DIRECTIONS
Each entry listed below should be reproduced word for word.
*** DATA FOR THE TASK ***
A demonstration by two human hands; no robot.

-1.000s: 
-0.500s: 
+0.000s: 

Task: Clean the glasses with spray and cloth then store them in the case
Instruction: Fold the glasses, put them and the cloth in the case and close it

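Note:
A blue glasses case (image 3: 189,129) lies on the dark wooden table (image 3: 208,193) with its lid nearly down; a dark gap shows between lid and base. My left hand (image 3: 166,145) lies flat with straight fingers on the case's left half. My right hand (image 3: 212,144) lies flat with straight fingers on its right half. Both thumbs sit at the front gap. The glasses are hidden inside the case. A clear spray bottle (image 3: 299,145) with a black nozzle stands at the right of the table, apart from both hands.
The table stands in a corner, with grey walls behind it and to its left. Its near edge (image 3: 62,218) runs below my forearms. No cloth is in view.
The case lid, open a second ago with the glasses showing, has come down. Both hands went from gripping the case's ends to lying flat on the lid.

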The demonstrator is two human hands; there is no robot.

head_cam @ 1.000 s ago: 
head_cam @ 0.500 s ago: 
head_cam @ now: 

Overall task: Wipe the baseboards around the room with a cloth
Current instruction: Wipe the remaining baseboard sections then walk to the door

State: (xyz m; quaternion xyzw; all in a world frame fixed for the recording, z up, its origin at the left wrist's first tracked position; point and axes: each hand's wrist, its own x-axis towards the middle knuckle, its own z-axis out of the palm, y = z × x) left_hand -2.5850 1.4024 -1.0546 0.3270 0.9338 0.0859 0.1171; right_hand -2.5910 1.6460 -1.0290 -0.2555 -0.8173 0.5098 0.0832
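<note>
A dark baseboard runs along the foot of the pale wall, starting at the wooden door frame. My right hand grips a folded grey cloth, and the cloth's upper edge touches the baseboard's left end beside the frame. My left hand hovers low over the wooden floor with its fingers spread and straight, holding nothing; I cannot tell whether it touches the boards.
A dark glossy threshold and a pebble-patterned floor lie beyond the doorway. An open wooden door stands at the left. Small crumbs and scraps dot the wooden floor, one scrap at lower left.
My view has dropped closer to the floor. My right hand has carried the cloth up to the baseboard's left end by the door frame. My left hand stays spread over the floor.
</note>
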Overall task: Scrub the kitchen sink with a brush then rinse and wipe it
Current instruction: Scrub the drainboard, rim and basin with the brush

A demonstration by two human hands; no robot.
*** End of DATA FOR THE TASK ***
SOLUTION TO THIS EXERCISE
A demonstration by two human hands; no robot.

-1.000s: 
-0.500s: 
+0.000s: 

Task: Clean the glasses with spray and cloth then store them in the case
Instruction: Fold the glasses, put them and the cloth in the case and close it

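Note:
A blue glasses case (image 3: 189,129) lies on the dark wooden table (image 3: 208,193) with its lid nearly down; a dark gap shows between lid and base. My left hand (image 3: 166,145) lies flat with straight fingers on the case's left half. My right hand (image 3: 212,144) lies flat with straight fingers on its right half. Both thumbs sit at the front gap. The glasses are hidden inside the case. A clear spray bottle (image 3: 299,145) with a black nozzle stands at the right of the table, apart from both hands.
The table stands in a corner, with grey walls behind it and to its left. Its near edge (image 3: 62,218) runs below my forearms. No cloth is in view.
The case lid, open a second ago with the glasses showing, has come down. Both hands went from gripping the case's ends to lying flat on the lid.
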
The demonstrator is two human hands; there is no robot.

head_cam @ 1.000 s ago: 
head_cam @ 0.500 s ago: 
head_cam @ now: 

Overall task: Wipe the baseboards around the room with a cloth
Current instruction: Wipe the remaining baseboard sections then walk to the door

State: (xyz m; quaternion xyzw; all in a world frame fixed for the recording, z up, its origin at the left wrist's first tracked position; point and axes: each hand's wrist, its own x-axis towards the middle knuckle, its own z-axis out of the palm, y = z × x) left_hand -2.5850 1.4024 -1.0546 0.3270 0.9338 0.0859 0.1171; right_hand -2.5910 1.6460 -1.0290 -0.2555 -0.8173 0.5098 0.0832
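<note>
A dark baseboard runs along the foot of the pale wall, starting at the wooden door frame. My right hand grips a folded grey cloth, and the cloth's upper edge touches the baseboard's left end beside the frame. My left hand hovers low over the wooden floor with its fingers spread and straight, holding nothing; I cannot tell whether it touches the boards.
A dark glossy threshold and a pebble-patterned floor lie beyond the doorway. An open wooden door stands at the left. Small crumbs and scraps dot the wooden floor, one scrap at lower left.
My view has dropped closer to the floor. My right hand has carried the cloth up to the baseboard's left end by the door frame. My left hand stays spread over the floor.
</note>
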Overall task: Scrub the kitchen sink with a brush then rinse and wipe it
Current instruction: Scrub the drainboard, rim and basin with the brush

A demonstration by two human hands; no robot.

Now the output is complete.